GIRL: Don't lie to me-- I saw you with her!
[One of the extras seems to have had enough. With a sigh, he approaches the couple and taps the young woman on the shoulder.]
EXTRA #1: Excuse me, miss? It was his evil twin you saw at the coffeehouse. Don't get all worked up about it. Oh, and that mystery guy at your mother's funeral was-- surprise-- your long-lost brother.
GUY: How do you--
EXTRA #1:Don't worry about it. You two kids just run along and have some fun before sweeps start and things get ugly. [More than a oittle confused, they leave. The EXTRA rolls his eyes.] Honestly, you'd think they'd know we read the scripts. [He sits down on the park bench and stretches.] Now that that's taken care of, I've got a few things to say. For a long time, nobody's paid much attention to us extras. We're not real to you-- just Guy With Frisbee, Second Girl From Left, Autopsy Subject, Jane Doe. Sure, we wander down dark alleys and get horribly killed, but does anyone ever look at the people behind the corpses? No, you don't. But now you're gonna.
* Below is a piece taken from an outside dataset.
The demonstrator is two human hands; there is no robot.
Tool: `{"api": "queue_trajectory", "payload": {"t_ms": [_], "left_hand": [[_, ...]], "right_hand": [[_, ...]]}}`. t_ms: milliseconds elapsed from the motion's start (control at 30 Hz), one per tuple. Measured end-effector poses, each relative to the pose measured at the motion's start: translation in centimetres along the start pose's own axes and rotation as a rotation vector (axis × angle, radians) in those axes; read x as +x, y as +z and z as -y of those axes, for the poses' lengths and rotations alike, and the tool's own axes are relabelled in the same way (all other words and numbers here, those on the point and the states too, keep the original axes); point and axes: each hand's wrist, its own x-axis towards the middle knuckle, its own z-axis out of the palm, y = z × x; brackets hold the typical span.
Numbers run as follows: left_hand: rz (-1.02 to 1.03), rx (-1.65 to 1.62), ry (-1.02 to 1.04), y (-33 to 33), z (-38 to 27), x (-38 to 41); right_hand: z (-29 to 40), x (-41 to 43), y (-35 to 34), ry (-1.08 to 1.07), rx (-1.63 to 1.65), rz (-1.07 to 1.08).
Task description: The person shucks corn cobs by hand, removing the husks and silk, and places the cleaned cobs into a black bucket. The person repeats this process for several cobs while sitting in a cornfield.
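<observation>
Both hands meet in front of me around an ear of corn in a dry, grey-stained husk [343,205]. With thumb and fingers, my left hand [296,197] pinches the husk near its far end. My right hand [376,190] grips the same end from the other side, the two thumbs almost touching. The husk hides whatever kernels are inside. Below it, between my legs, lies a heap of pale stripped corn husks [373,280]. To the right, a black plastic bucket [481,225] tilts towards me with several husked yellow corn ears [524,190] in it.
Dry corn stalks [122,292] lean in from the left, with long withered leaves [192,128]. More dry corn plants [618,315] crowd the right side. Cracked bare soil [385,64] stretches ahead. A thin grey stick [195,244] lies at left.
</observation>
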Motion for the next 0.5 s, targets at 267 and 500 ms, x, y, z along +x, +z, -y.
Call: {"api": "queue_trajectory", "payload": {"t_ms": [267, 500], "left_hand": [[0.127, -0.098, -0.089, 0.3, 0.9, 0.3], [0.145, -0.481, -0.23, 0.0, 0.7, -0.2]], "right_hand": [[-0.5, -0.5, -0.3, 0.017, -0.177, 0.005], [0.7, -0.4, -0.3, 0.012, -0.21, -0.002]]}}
[EXTRA #2 enters and sits down beside EXTRA #1.]
EXTRA #2: We've been suffering in silence for years now. And that's the biggest problem-- silence. We never get any lines! Sometimes we laugh at the protagonist when he's humiliated by his nemesis, and maybe once in a while we get to scream and run away. But what does that really tell you about us?
#1: I know a guy who got to yell "Food fight!" and get hit in the face with a sloppy joe.
#2: Really? [He nods. She's awed and impressed.] Wow...
EXTRA #3: Guys, off topic. [EXTRA #3 enters, sits down. Anyway, that only proves our point. What does a faceful of ground meat tell you about someone, other that that they're gonna smell like chili for a week?